Maximum CO2 on ISS is 5,250 ppm (4.0 mmHG), on Earth outdoors CO2 is 407 ppm on average. According to this report, maximum CO2 for long duration exposure is 0.7% (pp CO2 of 5.3mmHg). Design for a nominal CO2 level of 1.0 mmHG? That's 0.4911542 psi.

Vapour pressure water. A calculator by the National Weather Service (US) says at 22°C (71.6°F) saturation is 19.84 mmHG = 2.645 kPa = 0.38 psi. So if we use 65% relative humidity that would be 0.247 psi.

So we could drop argon by partial pressure CO2 and water vapour: 1.147975 - 0.4911542 - 0.247 = 0.4098208 psi. That's still 3 times Earth, but shouldn't drop pitch of voices too much.

::Edit:: Air & Space: Why Living in Space Can be a Pain in the Head

Law’s paper is the first serious look into the subject, and her team’s recommendation is to go even lower, to 2.5 mm Hg. They found that “for each 1-mm Hg increase in CO2, the odds of a crew member reporting a headache almost doubled.” Their recommended level of 2.5 mm would, according to the paper, “keep the risk of headache to below 1%, a standard threshold used in toxicology and aerospace medicine.”

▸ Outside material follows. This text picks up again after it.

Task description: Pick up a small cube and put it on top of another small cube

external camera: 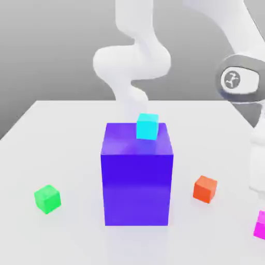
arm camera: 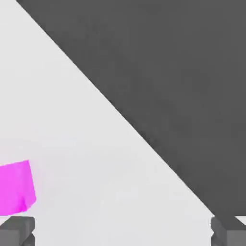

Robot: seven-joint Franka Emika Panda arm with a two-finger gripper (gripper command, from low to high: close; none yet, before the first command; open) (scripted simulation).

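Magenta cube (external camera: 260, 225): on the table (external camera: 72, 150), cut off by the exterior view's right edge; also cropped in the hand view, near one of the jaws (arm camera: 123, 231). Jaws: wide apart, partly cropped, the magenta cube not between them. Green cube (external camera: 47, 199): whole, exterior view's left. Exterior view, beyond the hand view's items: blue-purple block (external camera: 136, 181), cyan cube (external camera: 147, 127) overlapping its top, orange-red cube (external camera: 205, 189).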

But that’s easier said than done. As Law says, “Today CO2 on the ISS is generally controlled to 4 mm Hg or less. While crew surgeons would love to keep the CO2 levels lower to protect our crewmembers, the reality is we are limited by the hardware we have onboard.  Back when the ISS was designed, it was thought that higher CO2 levels were no problem, so the hardware was designed for higher levels. Trying to bring the levels lower would require running the scrubbers more, which would wear them out faster and require more maintenance and consumables.”

I just plucked 1.0 mmHG out of the air. That would be 82 times Earth. But this recommendation of 2.5 mmHG would be even higher. Hmm...

Last edited by RobertDyck (2022-01-01 16:02:59)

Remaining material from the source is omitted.